Introduction
Fika Jobs, une startup basée à Stockholm, a annoncé une levée de fonds de 4 millions de dollars pour développer sa plateforme d'embauche vidéo qui combine des agents d'IA avec des profils vidéo courts. L'objectif est de rendre le processus d'embauche plus efficace et plus transparent.
Contexte Technique
La plateforme de Fika Jobs utilise des modèles d'IA de Google pour générer des questions d'entretien personnalisées pour les candidats. Les candidats réalisent ensuite un entretien vidéo d'environ 10 minutes avec l'agent d'IA, qui est ensuite transformé en un profil vidéo court. Les employeurs peuvent ainsi découvrir et révisiter les profils des candidats à mesure que de nouvelles opportunités se présentent.
La plateforme utilise actuellement les modèles Gemini de Google pour l'IA, et les fondateurs prévoient de continuer à développer et à améliorer la technologie. Les candidats peuvent se connecter via leur profil LinkedIn, et la plateforme est gratuite pour les chercheurs d'emploi.
Analyse et Implications
La plateforme de Fika Jobs pourrait aider les employeurs à évaluer les compétences en communication et l'adéquation culturelle des candidats plus tôt dans le processus d'embauche. Cela pourrait être particulièrement utile pour les professionnels en début de carrière et les candidats issus de milieux non traditionnels, dont le potentiel n'est pas toujours évident à partir d'un CV seul.
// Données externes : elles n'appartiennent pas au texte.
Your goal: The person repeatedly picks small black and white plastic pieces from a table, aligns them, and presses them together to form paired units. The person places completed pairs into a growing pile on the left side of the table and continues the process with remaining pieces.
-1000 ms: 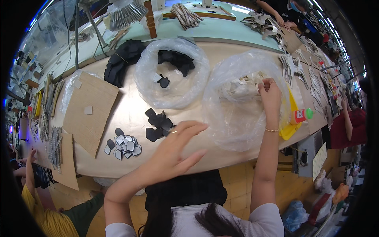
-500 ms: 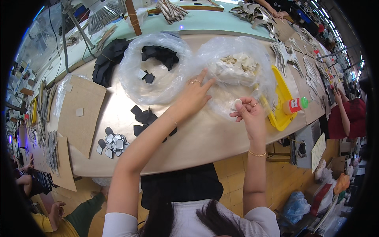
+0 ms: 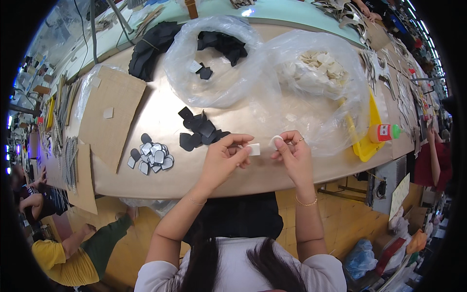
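Observation:
My left hand (image 3: 224, 159) pinches a small white squarish piece (image 3: 254, 149) between thumb and fingers, over the table's near edge. Facing it, my right hand (image 3: 295, 156) is closed on a small cream piece with a rounded end (image 3: 275, 141). The two pieces are close but apart. Left of my left hand lie a loose heap of black pieces (image 3: 200, 127) and a pile of grey, black-edged rounded pieces (image 3: 156, 155). Beyond my hands are a clear plastic bag (image 3: 177, 73) with black pieces and another plastic bag (image 3: 357, 73) full of cream pieces (image 3: 323, 68).
A yellow tray (image 3: 372, 121) and a red-labelled bottle with a green cap (image 3: 384, 133) stand at the right. Cardboard sheets (image 3: 114, 126) lie at the left, below a black bundle (image 3: 151, 51). Other people work nearby; one in yellow (image 3: 73, 258) is at lower left.
My left hand has come back from beside the bag of cream pieces toward me and now holds a white piece. My right hand, still holding its piece, has moved slightly left and nearer. The view has shifted.

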The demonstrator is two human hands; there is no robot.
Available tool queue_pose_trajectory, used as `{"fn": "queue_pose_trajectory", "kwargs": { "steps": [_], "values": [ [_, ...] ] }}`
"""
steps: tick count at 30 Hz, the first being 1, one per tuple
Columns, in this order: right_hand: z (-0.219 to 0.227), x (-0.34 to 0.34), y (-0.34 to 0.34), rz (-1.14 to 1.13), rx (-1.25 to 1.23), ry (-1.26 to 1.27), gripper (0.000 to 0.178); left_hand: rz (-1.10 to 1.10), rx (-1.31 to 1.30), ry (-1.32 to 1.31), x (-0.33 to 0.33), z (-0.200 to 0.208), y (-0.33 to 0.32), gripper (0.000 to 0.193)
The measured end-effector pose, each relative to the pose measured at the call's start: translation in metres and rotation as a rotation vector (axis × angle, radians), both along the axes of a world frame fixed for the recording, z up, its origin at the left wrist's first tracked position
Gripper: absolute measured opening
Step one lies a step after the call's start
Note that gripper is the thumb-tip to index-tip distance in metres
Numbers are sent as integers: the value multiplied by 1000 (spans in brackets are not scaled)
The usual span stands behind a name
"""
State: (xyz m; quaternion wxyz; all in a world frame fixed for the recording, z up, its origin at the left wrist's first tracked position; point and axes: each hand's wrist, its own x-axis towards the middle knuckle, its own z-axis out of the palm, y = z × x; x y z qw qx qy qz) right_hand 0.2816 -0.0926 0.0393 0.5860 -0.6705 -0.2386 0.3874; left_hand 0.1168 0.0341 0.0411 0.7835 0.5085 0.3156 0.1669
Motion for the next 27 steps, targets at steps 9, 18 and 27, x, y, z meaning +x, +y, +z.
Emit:
{"fn": "queue_pose_trajectory", "kwargs": {
  "steps": [9,18,27],
  "values": [
    [21,-28,-5,111,-109,-779,37,14,-341,-115,-41,-1,-3,38],
    [14,-63,12,261,175,-578,36,-62,171,-31,-57,-2,-13,36],
    [16,-59,7,272,135,-346,20,-17,-58,-115,-60,7,-14,34]
  ]
}}
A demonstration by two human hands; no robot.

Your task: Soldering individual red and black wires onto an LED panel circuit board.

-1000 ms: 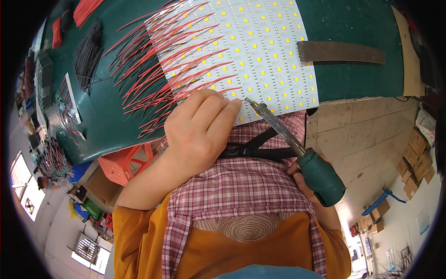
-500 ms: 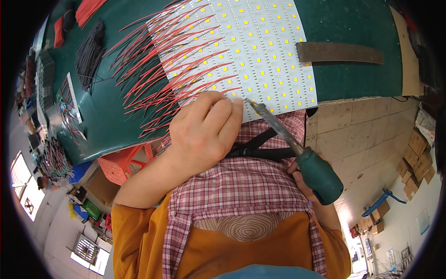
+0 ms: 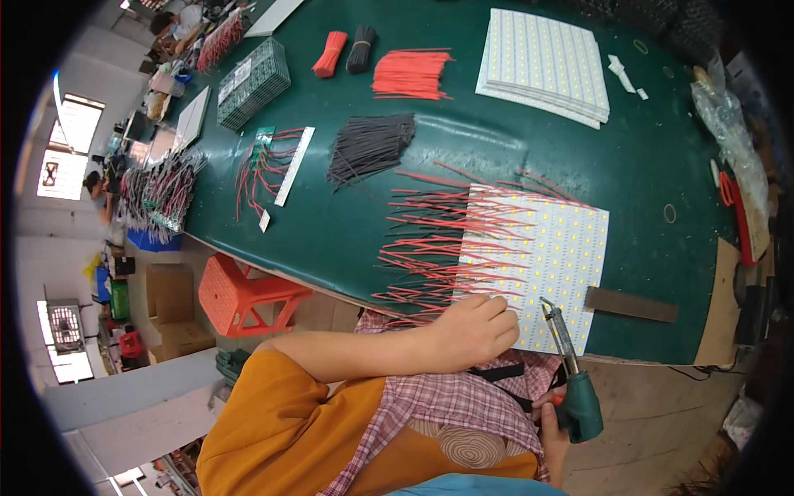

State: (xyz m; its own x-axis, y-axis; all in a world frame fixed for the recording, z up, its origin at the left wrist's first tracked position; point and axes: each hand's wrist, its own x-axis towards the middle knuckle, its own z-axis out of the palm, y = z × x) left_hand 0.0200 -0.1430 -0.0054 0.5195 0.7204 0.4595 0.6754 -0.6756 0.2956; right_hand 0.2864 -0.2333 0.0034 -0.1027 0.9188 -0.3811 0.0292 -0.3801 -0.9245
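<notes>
Worktop, green-surfaced, bearing most of the items below. Stool, red, beside the worktop's near edge at left. Stack of panels, white with rows of yellow squares, at the far side. Single panel, same pattern, flat at the near edge of the worktop, lower corner beside the person's apron. Red and black leads, many, fanned across the panel's left portion and out over the green surface. Grid-like stack, grey-green, far left. Black wires, loose heap, beyond the leads. Red wires, heap, farther back. Soldering iron, green handle, metal shaft slanting up to the left, tip over the lower part of the panel; contact between tip and panel cannot be told. Left hand, over the panel's lower left, fingers curled and close together, near the tip; whether they pinch a lead cannot be told. Right hand, partly hidden, fingers closed round the iron's handle. Brown strip, one end on the panel's right edge. Narrow white strip, at left, with thin wires beside it. Tied bundle, red, small.
</notes>
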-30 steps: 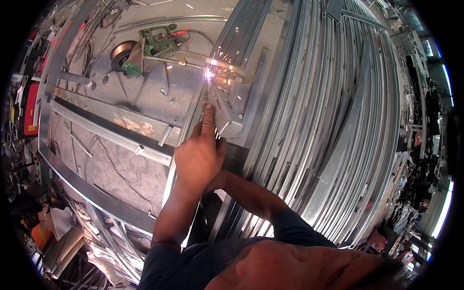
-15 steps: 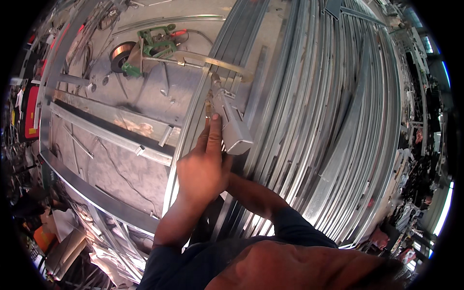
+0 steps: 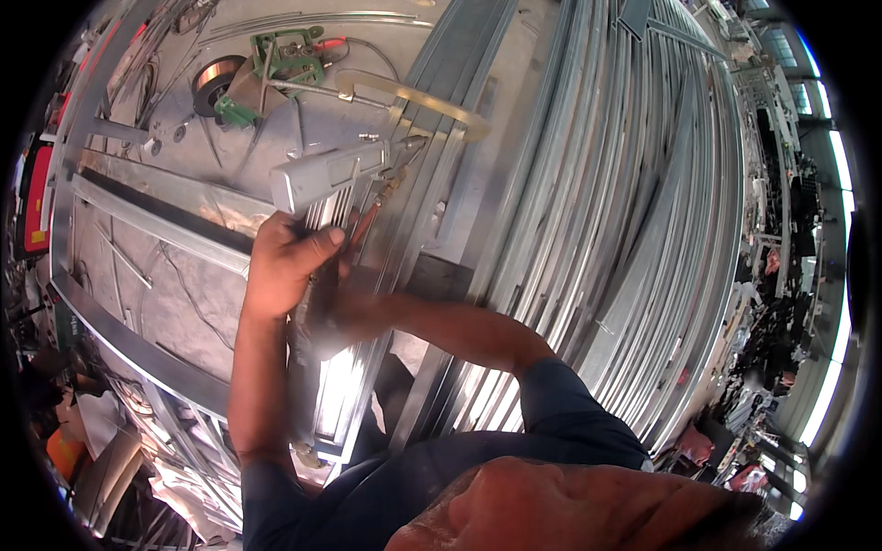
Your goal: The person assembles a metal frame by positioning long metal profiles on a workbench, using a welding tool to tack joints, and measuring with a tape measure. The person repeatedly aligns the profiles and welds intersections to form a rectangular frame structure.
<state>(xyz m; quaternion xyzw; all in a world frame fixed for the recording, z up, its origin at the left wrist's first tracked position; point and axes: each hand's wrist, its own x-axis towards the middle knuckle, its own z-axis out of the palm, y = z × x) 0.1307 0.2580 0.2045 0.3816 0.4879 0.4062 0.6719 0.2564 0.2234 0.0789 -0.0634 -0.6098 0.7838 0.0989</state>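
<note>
A silver, box-bodied welding gun (image 3: 322, 176) points its narrow nozzle to the right, over long metal profiles (image 3: 450, 78). A brass fitting and a thin reddish tube run along beside it. My left hand (image 3: 283, 262) is closed round its handle, with the thumb laid across. From the right my right forearm crosses over, and my right hand (image 3: 344, 314) lies close beside the left one, smeared by motion, its fingers not readable. Just beyond the nozzle, a tan C-clamp (image 3: 418, 95) spans the profiles.
Stacked steel profiles (image 3: 634, 230) cover the right side. Upper left lie a spool of copper-coloured wire (image 3: 219, 78) and a green metal tool (image 3: 292, 60). A metal frame (image 3: 147, 321) with crossbars (image 3: 165, 219) stands at left. A thin cable (image 3: 193, 298) runs across the floor.
The welding gun has swung round: its body has moved from right of the nozzle to the left of it. Both hands have shifted left with it, and the view has moved slightly.
</note>
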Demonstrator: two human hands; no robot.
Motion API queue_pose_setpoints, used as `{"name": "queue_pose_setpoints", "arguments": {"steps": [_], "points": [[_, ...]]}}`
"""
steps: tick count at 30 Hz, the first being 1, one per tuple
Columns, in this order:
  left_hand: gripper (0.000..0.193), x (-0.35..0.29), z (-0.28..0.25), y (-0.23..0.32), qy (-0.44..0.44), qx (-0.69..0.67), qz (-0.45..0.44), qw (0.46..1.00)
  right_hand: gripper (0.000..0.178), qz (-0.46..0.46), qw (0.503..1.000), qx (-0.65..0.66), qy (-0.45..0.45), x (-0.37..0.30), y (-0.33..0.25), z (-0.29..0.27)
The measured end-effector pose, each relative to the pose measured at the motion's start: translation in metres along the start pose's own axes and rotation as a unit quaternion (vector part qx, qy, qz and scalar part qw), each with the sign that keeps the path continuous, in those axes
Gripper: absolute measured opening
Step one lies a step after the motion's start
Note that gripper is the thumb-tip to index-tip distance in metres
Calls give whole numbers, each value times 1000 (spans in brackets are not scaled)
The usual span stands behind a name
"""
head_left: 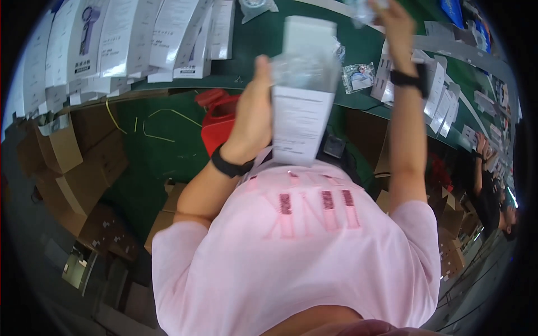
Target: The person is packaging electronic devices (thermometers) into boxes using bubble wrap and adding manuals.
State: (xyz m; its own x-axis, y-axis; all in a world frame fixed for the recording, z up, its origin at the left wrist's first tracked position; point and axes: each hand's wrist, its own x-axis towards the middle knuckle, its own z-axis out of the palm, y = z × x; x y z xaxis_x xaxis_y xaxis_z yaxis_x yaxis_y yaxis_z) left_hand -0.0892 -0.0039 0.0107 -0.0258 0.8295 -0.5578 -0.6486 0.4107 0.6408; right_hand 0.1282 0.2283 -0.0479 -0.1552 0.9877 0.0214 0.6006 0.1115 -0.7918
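My left hand [253, 115] is wrapped round the side of a white cardboard box [301, 126] with printed text, held upright in front of my body. The box's top flap [310, 36] stands up. Clear plastic wrapping [302, 70] shows at the box's mouth; what it wraps I cannot make out. Over the far side of the table my right hand [394, 22], blurred by motion, pinches a clear plastic bag [363, 12] with its fingertips. A small clear packet [358, 77] with items inside lies on the table, between the box and my right forearm.
Several white boxes [120, 39] stand packed together on the green table [255, 45] at the left. More flat white boxes [440, 95] lie at the right. A red plastic container [218, 123] and cardboard cartons [73, 168] are below the edge. Another person [487, 185] works at far right.
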Motion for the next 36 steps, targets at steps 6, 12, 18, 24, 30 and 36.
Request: {"name": "queue_pose_setpoints", "arguments": {"steps": [6,12,18,24,30,36], "points": [[69,2,50,-13,-156,56,11,986,20,-97,979,118,-134,-105,-171,-78],[77,-2,74,-17,-209,130,-20,969,14,-223,840,-204,-450,-126,-166,-118],[73,-7,85,-24,-393,143,36,908,23,155,600,-21,-784,-101,-176,-117],[101,2,62,-25,-345,82,117,928,65,-7,989,18,-145,-150,-148,-181],[71,5,78,-31,-382,261,230,856,54,151,947,280,-45,-214,-74,-110],[58,20,100,-38,-402,265,85,872,40,-11,967,253,-31,-233,-70,-135]]}}
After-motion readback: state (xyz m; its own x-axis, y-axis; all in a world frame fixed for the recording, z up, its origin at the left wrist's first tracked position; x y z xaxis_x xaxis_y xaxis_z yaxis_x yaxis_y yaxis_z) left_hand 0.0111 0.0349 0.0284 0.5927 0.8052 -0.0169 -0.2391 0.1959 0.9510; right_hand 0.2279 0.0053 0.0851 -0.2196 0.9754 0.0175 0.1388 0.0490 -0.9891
Cependant, les profils vidéo introduisent également des risques de biais réels, car les employeurs peuvent voir la race, l'âge, le sexe, l'apparence physique et l'accent d'un candidat avant d'évaluer ses qualifications. Cela ouvre la porte à la discrimination, qui est partiellement masquée par un CV.
Perspective
La plateforme de Fika Jobs prévoit de lancer un accès anticipé pour les candidats cette semaine, avec un lancement public plus large prévu pour l'automne. La société se concentrera initialement sur la Suède avant de s'étendre à l'international. Plus de 100 entreprises sont sur la liste d'attente, et plus de 50 entreprises ont testé la plateforme.
Les employeurs paient rien d'avance, mais Fika prend 10% du salaire du premier année d'un candidat en cas d'embauche réussie. Cela est inférieur aux frais de placement de 20% à 30% souvent facturés par les recruteurs et les chasseurs de têtes traditionnels.